Sabila menyerahkan satu lembar uang merah kepada kasir. "Sisanya tambahkan dua botol air, dan roti yang seperti ibu ini makan.
Urusan di minimarket selesai. Sabila tidak jadi belanja di minimarket itu, karena tidak menyukai cara mereka melayani pembeli.
"Ibu! Ini roti dan airnya, kalau ibu masih lapar bisa dimakan lagi." Sabila menyerahkan kantongan belanjaannya pada ibu itu.
Deg
"Tanda itu, kenapa persis sama dengan milik anakku Salsabila?"
"Terimakasih sudah mau bantu, Ibu! Karena terburu-buru, ibu meninggalkan dompet di mobil. Setengah jam lagi sopir ibu akan datang menjemput, ibu gantikan uang kamu." Ucapnya masih dengan sesekali menatap tangan Sabila.
Sabila menggeleng kepala, "Tidak usah diganti, tapi gantinya aku mau bertanya pada ibu. Apa boleh?"
Mereka baru saja bertemu tapi ibu itu sudah merasakan kedekatan yang seperti tercipta sejak lama. Dengan cepat dia mengangguk tanda setuju.
"Menurut ibu, bagaimana pendapat ibu tentang roti yang ibu makan tadi?"
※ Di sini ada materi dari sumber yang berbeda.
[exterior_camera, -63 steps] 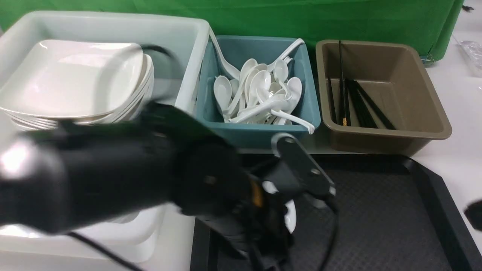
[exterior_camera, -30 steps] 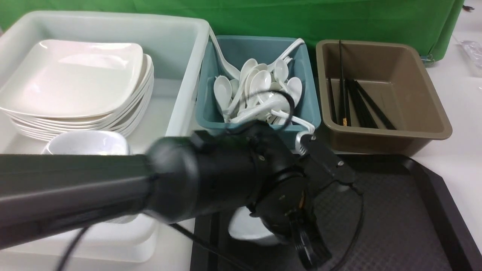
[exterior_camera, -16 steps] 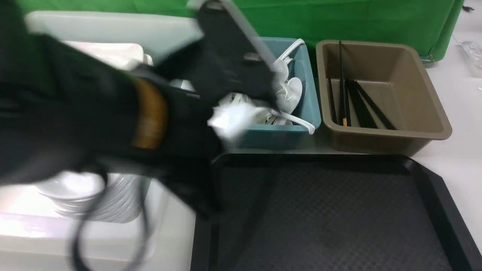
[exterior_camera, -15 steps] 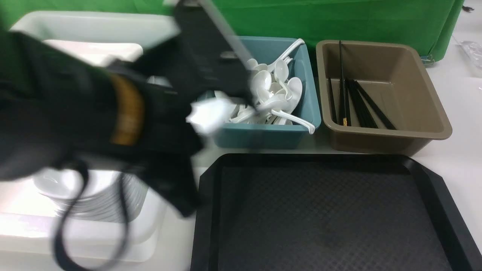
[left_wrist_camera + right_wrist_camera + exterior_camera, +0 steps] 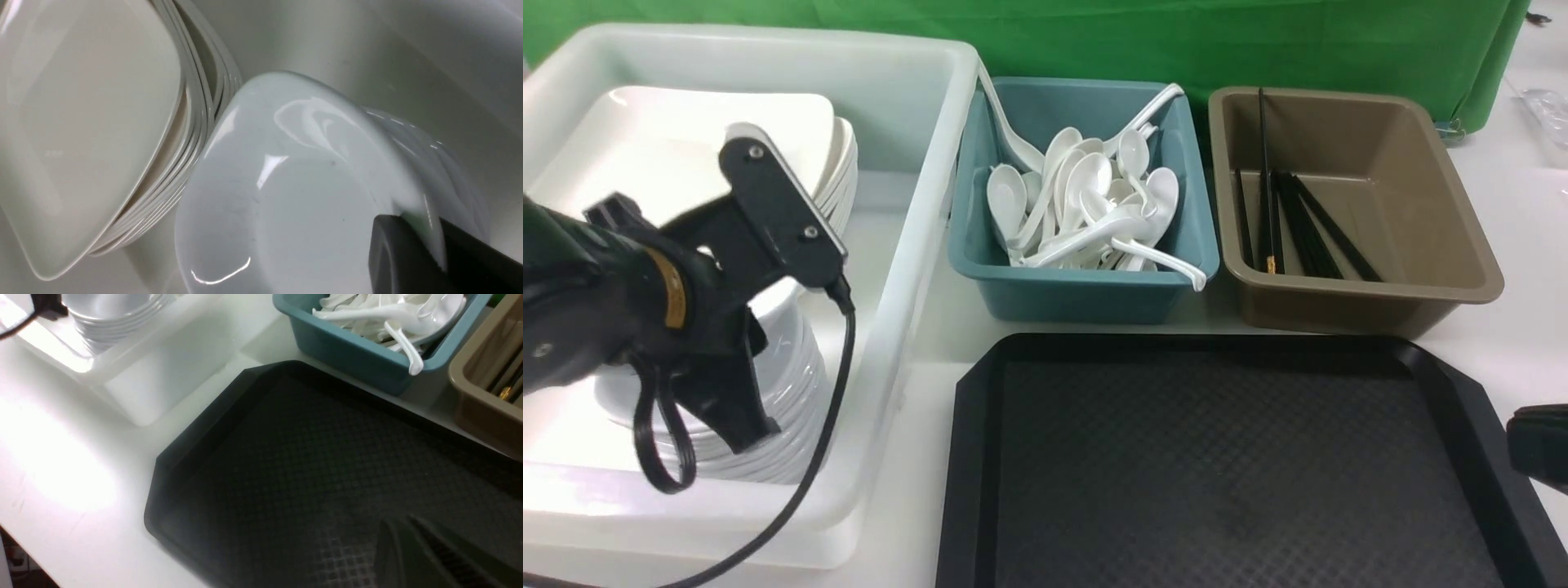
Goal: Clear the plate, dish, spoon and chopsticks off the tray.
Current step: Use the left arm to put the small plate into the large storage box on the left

"Roti SB kaya rasa, isiannya melimpah, yang paling Ibu suka rotinya lembut. Mungkin karena banyak peminatnya, setiap mau beli ibu harus keliling carinya padahal masih pagi." Ibu ini bercerita dengan sangat antusias.
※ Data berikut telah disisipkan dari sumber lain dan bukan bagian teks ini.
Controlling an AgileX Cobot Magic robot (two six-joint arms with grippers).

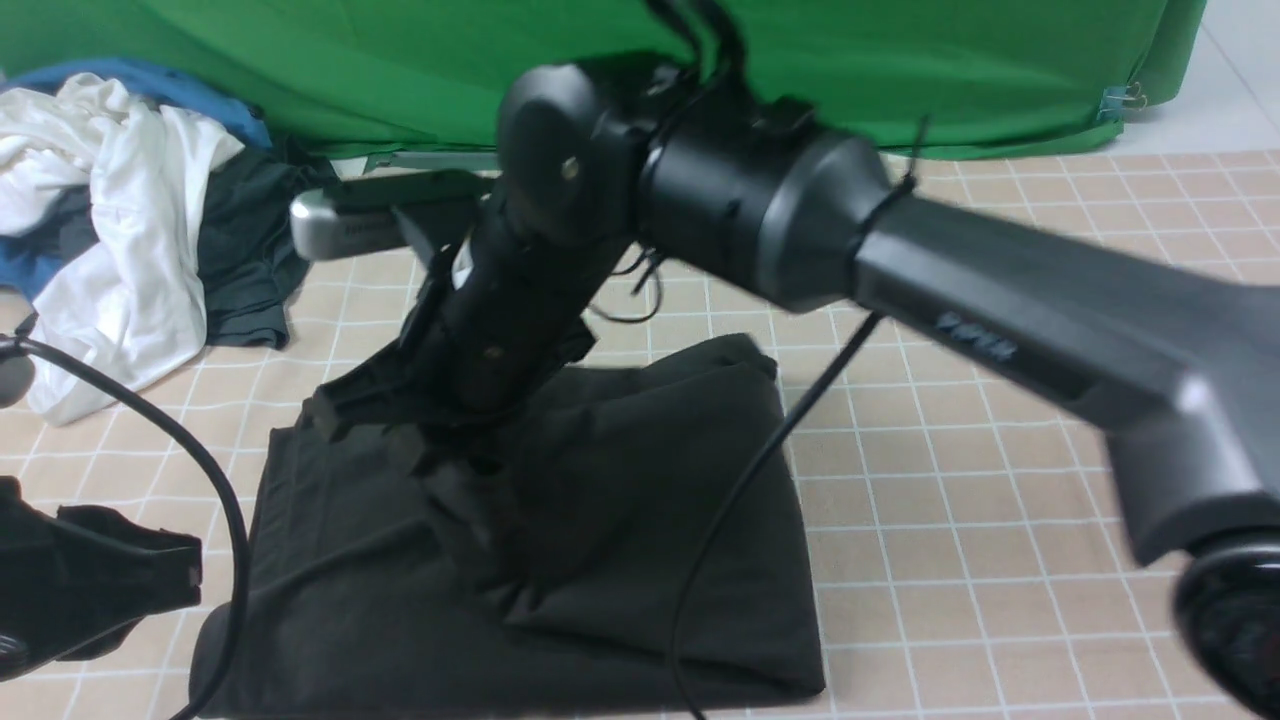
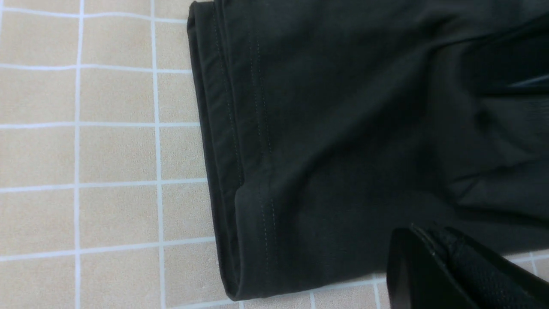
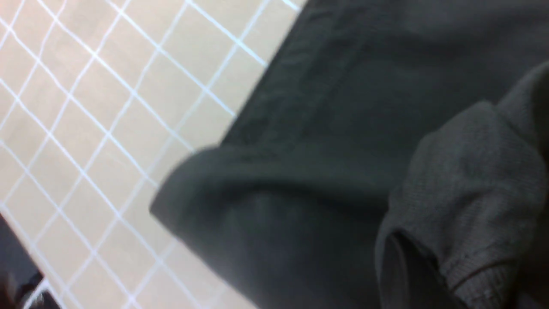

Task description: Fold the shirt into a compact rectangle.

"Wah, terimakasih. Apakah ada saran dan kritik untuk Owner Roti SB, Bu?" Sabila tiba-tiba jadi Tim survey saja.
Ibu itu tampak memikirkan sesuatu. "Minta dia membuat kue lebih banyak lagi. Kalau bisa selama sebulan dia mengirimkan kue gratis ke rumah ku. Hehehe!" Sabila ikut tertawa mendengarnya.
Setelahnya meminta alamat ibu tersebut. Tak lama mobil jemputan Ibu Ningsih tiba, dia ingin mengembalikan uang Sabila tapi ditolak.
Dalam perjalanan Bu Ningsih berbicara pada asistennya. "Pecat semua karyawan toko di jalan M. Mereka tidak bisa menghormati pembeli." Ucapnya dengan tegas.
"Baik, Nyonya!"
"Satu hal lagi, aku ingin kamu menyelidiki ulang tentang Salsa."
Asisten Nyonya Ningsih tersenyum. "Akhirnya Nyonya mau menyelidiki ulang. Biar nyonya tau kelakuan putri palsunya selama ini."
"Saya akan menyelidikinya dengan baik." Sahutnya.
*** ***
Kembali pada Sabila
Dia tidak langsung kembali ke Villa Ervan. Dia mengunjungi suatu tempat, dimana adik dari Ibu angkatnya tinggal.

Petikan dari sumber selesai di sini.